Creo que la necedad y la negación se vencieron por la confianza en mi brillante doctor, y con todo e inhaladores me dispuse a cambiar. Para ese entonces ya estaba acostumbrada a caminar, pues paseaba a mis perras, pero tenía que dar el cambio y empezar a correr si quería verdaderamente hacer algo por mí. “Mis papás me enseñaron a dar la cara, y no correr” bromeaba con mi deportista esposo, quien en respuesta a mis tarugadas me inscribió en una carrera de diez millas (16 km) tres meses después.
¡Diez millas! Con los tenis de la talla equivocada (que iba yo a saber de eso) me subí a la corredora el primer día y troté a un paso irrisorio. Todo me dolía, los pies me punzaban, apenas podía respirar y me rebotaba toda la “carne” a cada paso que daba. “¿En qué carambas me metí?” pensé. La última carrera que había corrido había sido en quinto de primaria, una de esas de “¡El último es burro!” y según me acuerdo el “burro” no fui, pero estuve cerca. Antes de ocho minutos tuve que parar pues no podía más. Me sentía ridícula y derrotada pero a pesar de cómo me sentí, a los dos días regresé. Eso fue lo más difícil, pero lo hice y nunca me voy a arrepentir de haberlo hecho.

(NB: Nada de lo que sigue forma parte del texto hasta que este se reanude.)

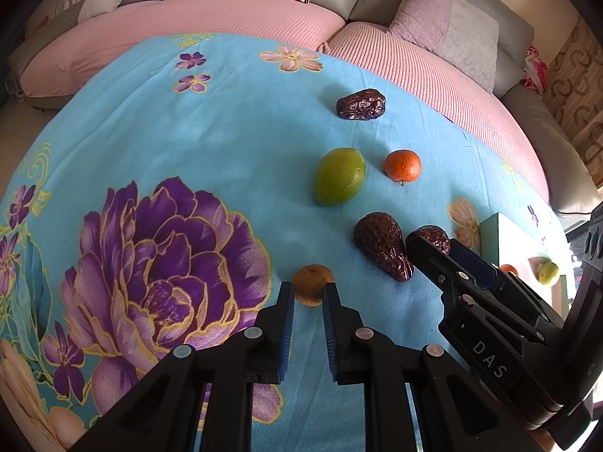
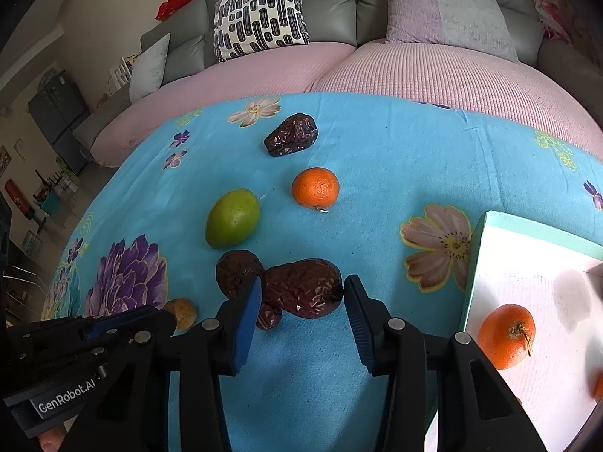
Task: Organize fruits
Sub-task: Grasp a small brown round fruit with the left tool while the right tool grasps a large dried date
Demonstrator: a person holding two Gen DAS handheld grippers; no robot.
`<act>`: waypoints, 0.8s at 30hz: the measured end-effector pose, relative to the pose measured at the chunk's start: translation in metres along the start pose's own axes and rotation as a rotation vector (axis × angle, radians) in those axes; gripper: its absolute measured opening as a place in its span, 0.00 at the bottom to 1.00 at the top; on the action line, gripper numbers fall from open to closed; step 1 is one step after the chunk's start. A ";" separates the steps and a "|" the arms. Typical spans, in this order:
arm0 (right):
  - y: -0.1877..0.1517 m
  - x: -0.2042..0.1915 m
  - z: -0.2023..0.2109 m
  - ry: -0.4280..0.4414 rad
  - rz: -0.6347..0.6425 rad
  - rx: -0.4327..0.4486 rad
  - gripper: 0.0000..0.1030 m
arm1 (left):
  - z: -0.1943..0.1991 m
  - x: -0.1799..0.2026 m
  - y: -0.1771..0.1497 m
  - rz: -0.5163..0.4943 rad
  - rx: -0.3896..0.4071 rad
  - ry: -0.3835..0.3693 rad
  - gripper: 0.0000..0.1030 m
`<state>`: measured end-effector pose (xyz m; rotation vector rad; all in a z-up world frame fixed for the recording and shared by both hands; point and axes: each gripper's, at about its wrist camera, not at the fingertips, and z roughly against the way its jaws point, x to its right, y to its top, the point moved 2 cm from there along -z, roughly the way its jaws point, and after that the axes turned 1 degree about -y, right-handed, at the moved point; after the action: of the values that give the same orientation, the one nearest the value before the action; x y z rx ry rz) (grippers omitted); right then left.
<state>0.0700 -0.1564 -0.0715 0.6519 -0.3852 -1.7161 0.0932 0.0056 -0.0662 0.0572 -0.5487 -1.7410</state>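
Right gripper [image 2: 301, 301]: blue-padded fingers apart, straddling the nearest wrinkled dark-red date [image 2: 305, 286] on the blue floral cloth [image 2: 377, 158]; the pads sit at its two ends, not visibly pressing yet. A second date [image 2: 237, 273] lies touching it on the left — judged a crowding risk, since the left finger comes down right at the seam between the two. Left gripper [image 1: 308, 295]: fingers apart with a narrow gap, a small tan-brown fruit [image 1: 312, 284] just beyond the tips, not clamped. Handling estimate: the dates look light, leathery and slightly yielding, skin glossy so possibly slick; best taken across the plump middle with modest squeeze. The brown fruit is small and round, likely to roll if nudged. Further out, well apart: a green fruit [image 2: 233, 217], an orange [image 2: 316, 187], a third date [image 2: 291, 135]. At right, a pale tray with a green rim [image 2: 527, 228] holds another orange [image 2: 507, 335]. Legible text: "GenRobot.AI" on the left gripper's body in the right view; "DAS" on the right gripper in the left view.
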 end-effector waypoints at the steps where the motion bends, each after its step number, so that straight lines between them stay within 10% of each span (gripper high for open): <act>1: 0.000 0.000 0.001 -0.004 0.003 0.003 0.46 | 0.001 0.000 0.000 0.002 0.004 -0.001 0.16; 24: 0.003 0.000 0.065 -0.080 0.051 0.105 0.45 | -0.006 -0.010 0.003 0.097 -0.024 -0.126 0.22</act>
<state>0.0330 -0.1627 -0.0182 0.6455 -0.5468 -1.6853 0.1003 0.0121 -0.0732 -0.0949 -0.6128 -1.6638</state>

Poco a poco, los ocho minutos de convirtieron en diez, luego en veinte, hasta que pude aguantar una hora seguida trotando. El día de la carrera terminé las diez millas sin parar, y con el título no oficial de “Reina del Mundo” pues nadie podía borrar la sonrisa de satisfacción de mi boca. Los calambres en las piernas fueron historia, y el insomnio se fue para no volver. Todos mis achaques fueron desapareciendo y dejaron en su lugar una bendita adicción: La carrera. ¿Y lo mejor? ¡No estoy sola! Corriendo he conocido muchas historias como la mía de atletas “veteranas” que empiezan a correr pasados los cuarenta.
Creo que no me había dado cuenta de cómo he cambiado, pero hace unos días recibí un halago inesperado cuando mi jefa se refirió a mí diciendo: “Ella es corredora” y me pidió consejo para empezar a entrenar. ¡Si supiera que hace dos años y medio no podía trotar ni ocho minutos! Actualmente estoy libre de inhaladores, he competido en varias carreras desde cinco kilómetros hasta tres medio maratones. Hace unas semanas completé (a mis cuarenta años) el medio maratón (21 km) de Dallas en 2:07 con el mejor paso que he logrado. Espero en unos días repetir la hazaña en el medio maratón de Houston, y entre mis metas está en este año correr un maratón completo.
Si pudiera hablar con la persona que era hace tres años, jamás creería lo que he logrado. Si yo pude, cualquiera puede hacerlo. Correr me hace feliz, pues lo puedo hacer sola, con mi esposo, o con amigos; no compito contra nadie sino conmigo misma. Quiero mantenerme en movimiento, feliz y saludable. Lo hago por mí, por mi familia, y ¿para qué negarlo? ¡Quiero correr tan rápido como muchas amigas de cincuenta y más a las que no les veo ni el polvo!